*** Opening of Available data ***

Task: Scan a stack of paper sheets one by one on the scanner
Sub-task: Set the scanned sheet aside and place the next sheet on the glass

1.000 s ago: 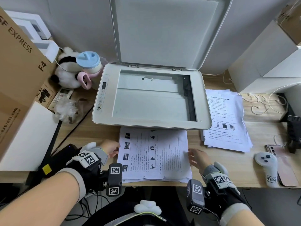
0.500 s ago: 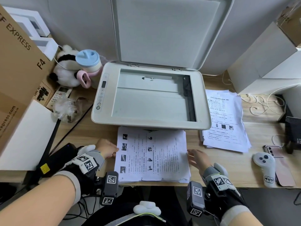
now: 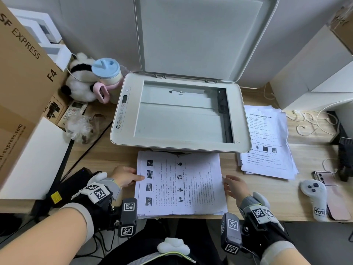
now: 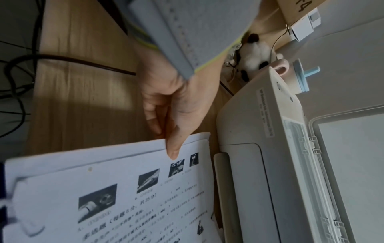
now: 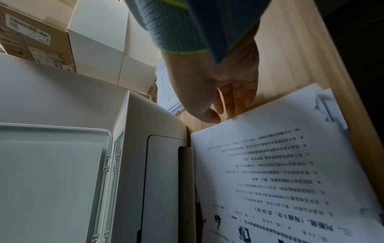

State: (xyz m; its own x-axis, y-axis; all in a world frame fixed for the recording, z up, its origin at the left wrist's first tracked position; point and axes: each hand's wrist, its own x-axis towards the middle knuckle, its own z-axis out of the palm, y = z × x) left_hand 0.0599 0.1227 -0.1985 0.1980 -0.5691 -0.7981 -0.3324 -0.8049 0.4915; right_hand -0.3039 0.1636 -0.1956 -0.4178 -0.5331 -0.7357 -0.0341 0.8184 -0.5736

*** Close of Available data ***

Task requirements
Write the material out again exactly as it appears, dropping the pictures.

Expected output
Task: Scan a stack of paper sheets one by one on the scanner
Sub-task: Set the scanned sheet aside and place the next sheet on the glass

1.000 s ago: 
0.500 s ago: 
now: 
now: 
now: 

State: (xyz m; its own x-axis, y-axis; all in a world frame fixed for the recording, z up, its origin at the left wrist's first tracked position; point and axes: each hand's wrist, its own x-axis towards the middle knuckle, its own z-axis out of the palm, y = z × x) left_hand 0.0599 0.1227 -0.1985 0.1980 -0.5691 -0.7981 -0.3324 -0.8049 0.4915; right_hand -0.3039 0.1636 -0.1956 -0.4178 -0.5331 -0.7357 -0.0341 0.8184 -0.5736

Nothing more is needed for this exercise.